Tim Easton was born in Lewiston, New York and grew up in Akron, Ohio where his father worked for Goodyear. Tim was in grade school when that company relocated his family to Tokyo for three years, and it was in Japan that he first heard the Beatles (still his favorite band). His guitar-playing older brothers hipped Tim to albums by acoustic guitar wizards Doc Watson and Mississippi John Hurt plus contemporary singer/songwriters like John Prine. Other musical favorites and influences include Joni Mitchell, Elvis Costello and Lucinda Williams. Tim says, "I enjoy and appreciate a great pop record as much as I do, say, the Louvin Brothers."

Tim's childhood sojourn in Japan had prepared him for the pleasures and uncertainties of foreign travel. In the early Nineties, he left the Midwest to live and work in both London and Paris. He hitchhiked around Ireland and mainland Europe and made his first recordings in Prague. Easton's years of busking honed both his finger picking and flat picking guitar skills as well as his warm, conversational singing style.

Upon his return to the States, Tim joined a rock and roll band called The Haynes Boys and in 1997 the group released the rousing, rough-edged album Guardian Angel (Slab Recordings). It was also at this time that Tim and the band began to cover and sometimes back-up the songwriter J.P. Olsen, a fellow Ohioan whose songs Tim still performs and records today. In 1998, Tim recorded his first solo album, Special 20, in Nashville and released it on his own Heathen Records (New West will re-release this album for retail sale in 2003). Tim moved to Los Angeles in the fall of 1999 and signed a publishing deal with EMI where Special 20 had sparked interest. Joining Tim in his westward move was Columbus pal Chris Burney (The Sun), a frequent Easton stage accompanist (who plays upright bass on two tracks from Break Your Mother's HeartHanging Tree and True Ways).

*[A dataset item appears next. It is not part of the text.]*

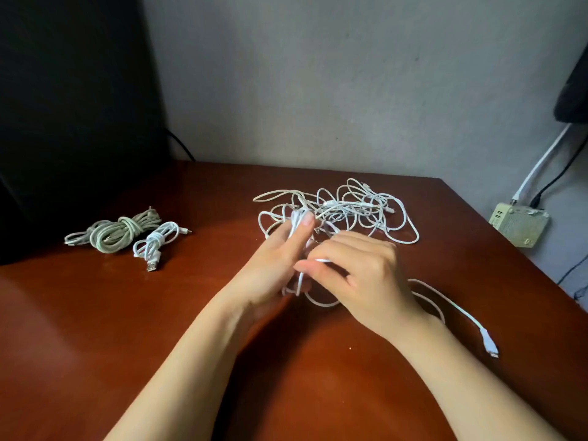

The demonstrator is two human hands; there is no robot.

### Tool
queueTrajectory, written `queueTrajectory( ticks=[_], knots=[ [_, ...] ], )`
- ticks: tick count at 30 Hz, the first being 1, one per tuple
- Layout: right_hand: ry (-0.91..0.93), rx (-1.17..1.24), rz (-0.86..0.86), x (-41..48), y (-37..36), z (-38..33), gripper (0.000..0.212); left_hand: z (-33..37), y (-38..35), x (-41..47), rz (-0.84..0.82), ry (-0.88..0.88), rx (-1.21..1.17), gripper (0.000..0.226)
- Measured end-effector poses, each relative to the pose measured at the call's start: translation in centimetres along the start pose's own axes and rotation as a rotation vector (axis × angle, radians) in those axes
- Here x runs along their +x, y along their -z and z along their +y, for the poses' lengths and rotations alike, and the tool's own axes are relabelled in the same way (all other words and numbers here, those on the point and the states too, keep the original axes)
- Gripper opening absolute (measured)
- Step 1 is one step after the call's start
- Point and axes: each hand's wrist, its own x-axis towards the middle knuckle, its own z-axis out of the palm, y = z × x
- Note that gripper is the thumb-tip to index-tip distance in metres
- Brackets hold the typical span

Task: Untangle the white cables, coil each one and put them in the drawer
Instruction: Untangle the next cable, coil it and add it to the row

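Note:
A tangle of white cables (pixel 356 208) lies on the brown table (pixel 159 313), far of centre. My left hand (pixel 276 259) grips a partly wound white coil (pixel 299 219), thumb pressed on its top. My right hand (pixel 359 275) pinches a strand of the same cable beside the coil. That cable's loose tail (pixel 458 308) trails to the right and ends in a plug (pixel 488 343) on the table. At the left lie two finished bundles: a thick greyish one (pixel 117 232) and a smaller white one (pixel 156 241). No drawer is in view.
A dark object (pixel 63 122) stands at the table's back left. A beige power strip (pixel 518 227) with a white and a black lead sits off the table's right edge against the wall. The table's right edge runs diagonally.

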Motion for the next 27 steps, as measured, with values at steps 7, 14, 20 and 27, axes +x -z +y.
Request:
queueTrajectory(
  ticks=[7,14,20,27],
  knots=[
    [-0.105,-0.095,0.100,0.3,0.6,0.1,0.044,0.6,-1.2,-0.5,-0.245,0.077,-0.082,0.081],
    [-0.149,-0.181,0.128,0.4,1.1,0.1,0.043,1.0,-0.3,-1.0,-0.487,-0.010,0.066,0.028],
    [-0.297,-0.007,0.122,0.7,1.7,0.9,0.038,0.7,-0.2,-0.8,-0.424,0.075,-0.169,0.043],
    [-0.451,0.139,-0.015,0.4,2.0,2.5,0.038,1.3,0.6,-0.9,-0.586,0.127,-0.472,0.046]
  ],
)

Tim began appearing regularly at such LA clubs as Largo and McCabe's and was soon signed to a deal with New West Records. His first album for the label was The Truth About Us and it was something of an Americana super-session. Produced by Joe Chiccarelli, it featured backing by members of Wilco and guest appearances by Victoria Williams and former Jayhawk Mark Olson. The album was issued in January 2001 and Tim toured for the next 18 months, playing shows of his own and opening for John Hiatt, Mark Eitzel, Cowboy Junkies, The Flatlanders and The Jayhawks among others. The statistics are impressive: 280 gigs covering some 70,000 miles. The Truth About Us garnered widespread critical acclaim: The Chicago Sun-Times hailed it as "simply stunning," while The St. Paul Pioneer Press called it "the first great rock record of 2001... a portrait of America that feels like the lost link between X's Los Angeles and Springsteen's Nebraska."

Break Your Mother’s Heart is firm testimony that Tim Easton is a unique and identifiable song stylist, an assured and compelling performer whether playing solo acoustic or with a full band. This time out, Tim has made a career record that ought to delight, provoke and engage all who listen.